Billionaires and corporations.
Let's see now.
How popular are billionaires and corporations?
I would imagine, for most people, not entirely popular.
So, saying that libertarianism has been revived by billionaires and corporations for political utility immediately puts a negative slant on libertarianism.
He goes on to say, and yet libertarianism retains the qualities that led to its disappearance from the public stage before its reanimation, zombie words, by people like the Koch brothers.
It doesn't make any sense.
Libertarianism doesn't make any sense.
Well, they call themselves realists, but rely on fanciful theories that have never predicted real-world behavior.
Fanciful.
So I guess if you put the word fanciful in front of the word theories, then you've disproved that.
Wow.
So two and two make four is fanciful.
Wow, this is easy.
The world is round.
That's a fanciful theory.
Wow, that word has some real power.
God, I wish I knew how to do this before spending 30,000 hours studying philosophy.
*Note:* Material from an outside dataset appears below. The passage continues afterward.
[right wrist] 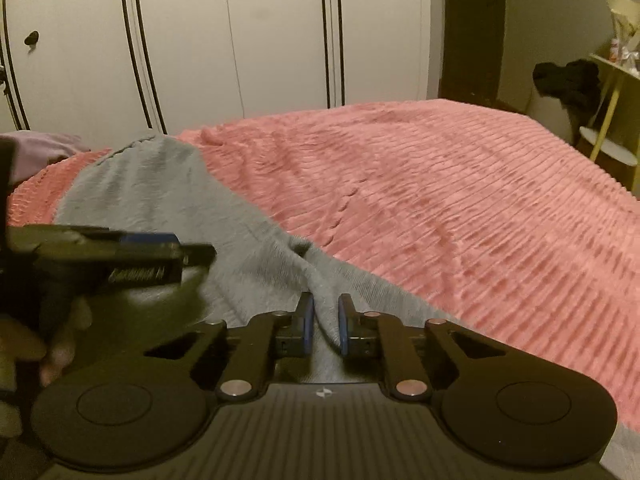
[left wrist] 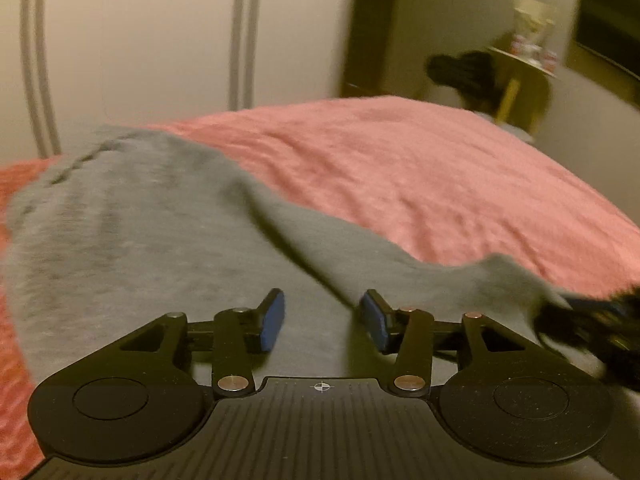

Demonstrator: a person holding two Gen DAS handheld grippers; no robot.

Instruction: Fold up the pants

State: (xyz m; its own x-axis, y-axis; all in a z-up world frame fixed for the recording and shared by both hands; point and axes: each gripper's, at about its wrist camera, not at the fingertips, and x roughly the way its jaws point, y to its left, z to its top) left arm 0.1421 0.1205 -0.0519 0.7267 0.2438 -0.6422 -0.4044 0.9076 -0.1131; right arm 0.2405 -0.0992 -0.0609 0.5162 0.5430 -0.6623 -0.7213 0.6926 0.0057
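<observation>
Grey pants [left wrist: 132, 232] lie on a pink ribbed bedspread [left wrist: 420, 184], stretching from near me to the far left; they show too in the right wrist view [right wrist: 160, 192]. My left gripper [left wrist: 323, 320] is open just above the grey cloth, with nothing between its blue pads [left wrist: 274, 320]. My right gripper [right wrist: 323, 322] is shut on a raised fold of the pants. The left gripper also shows at the left of the right wrist view [right wrist: 120, 256], and the right one, blurred, at the right edge of the left wrist view [left wrist: 592, 320].
The pink bedspread [right wrist: 460, 200] fills the right side. White wardrobe doors [right wrist: 240, 40] stand behind the bed. A dark heap [right wrist: 568, 80] and a yellow shelf [right wrist: 612, 92] are at the far right. A lilac cloth [right wrist: 44, 148] lies at far left.
</observation>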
I just needed to learn the word fanciful.
Really never predicted real world behavior.
Let's see, so back in the 1940s and early 1950s when Ayn Rand was writing Atlas Shrugged, she predicted that the welfare state was going to grow, she predicted that science was going to get corrupted by government, she predicted that the military-industrial complex was going to invent wars, and she predicted that North America would be a bit of a holdout But Mexico, South America, and Europe would go first, kind of in that order.
How did she do?
Well, the welfare state did grow, corrupted the lower classes, trapped them in poverty.
Mexico, South America, and Europe kind of went in sequence.
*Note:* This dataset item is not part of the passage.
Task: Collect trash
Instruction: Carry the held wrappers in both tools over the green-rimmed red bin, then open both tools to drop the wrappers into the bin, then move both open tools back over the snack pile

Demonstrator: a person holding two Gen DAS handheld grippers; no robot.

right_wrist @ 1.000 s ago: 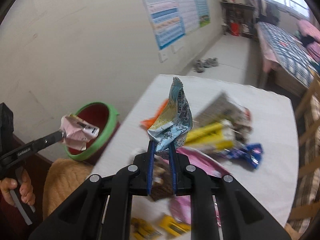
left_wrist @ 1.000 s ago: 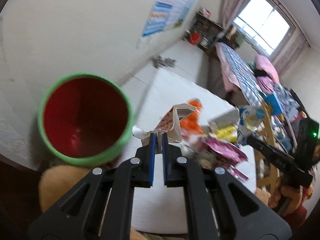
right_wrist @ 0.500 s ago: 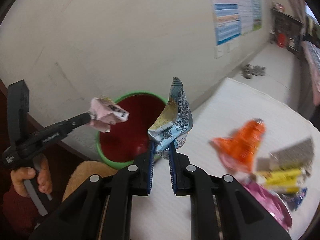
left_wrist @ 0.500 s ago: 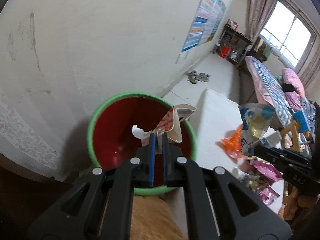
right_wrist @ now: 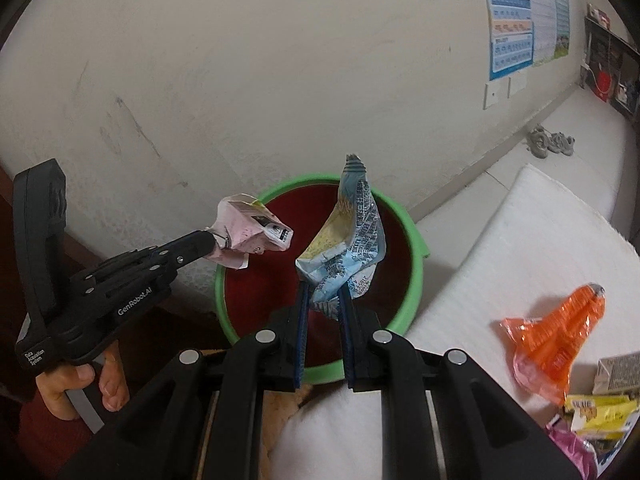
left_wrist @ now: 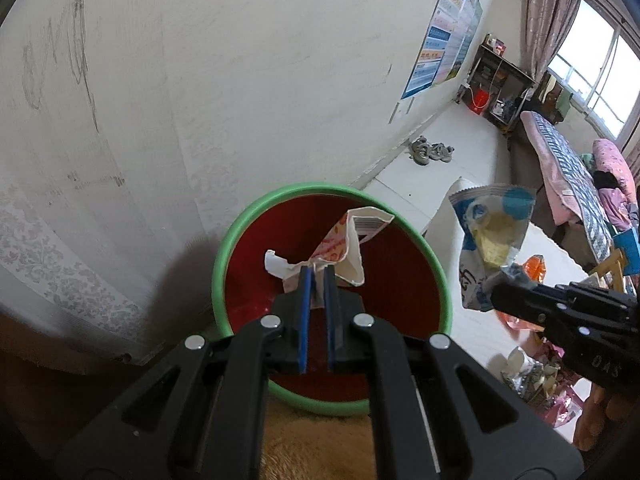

South America a little first sometimes.
And America is kind of holding out.
North America...
So actually not bad as far as predictions.
Peter Schiff...
Let's see, did he ever have anything to say about the housing crisis based upon his Austrian economic analysis of the Federal Reserve money printing extravaganza?
Hmm.
Let's see, I wonder if Murray Rothbard or Hayek, the road to serfdom, was there any idea that becoming dependent upon government bit by bit would end up with the government becoming more and more tyrannical and beginning to become obsessively concerned with tracking its own citizens?
You know, I think he's right.
I don't know if I can find any way in which libertarian theories have ever predicted, oh, what about Bastiat?
What, 18th century?
Frédéric Bastiat.
Well, he said that when government got more and more power, people would get more and more interested in bribing government officials.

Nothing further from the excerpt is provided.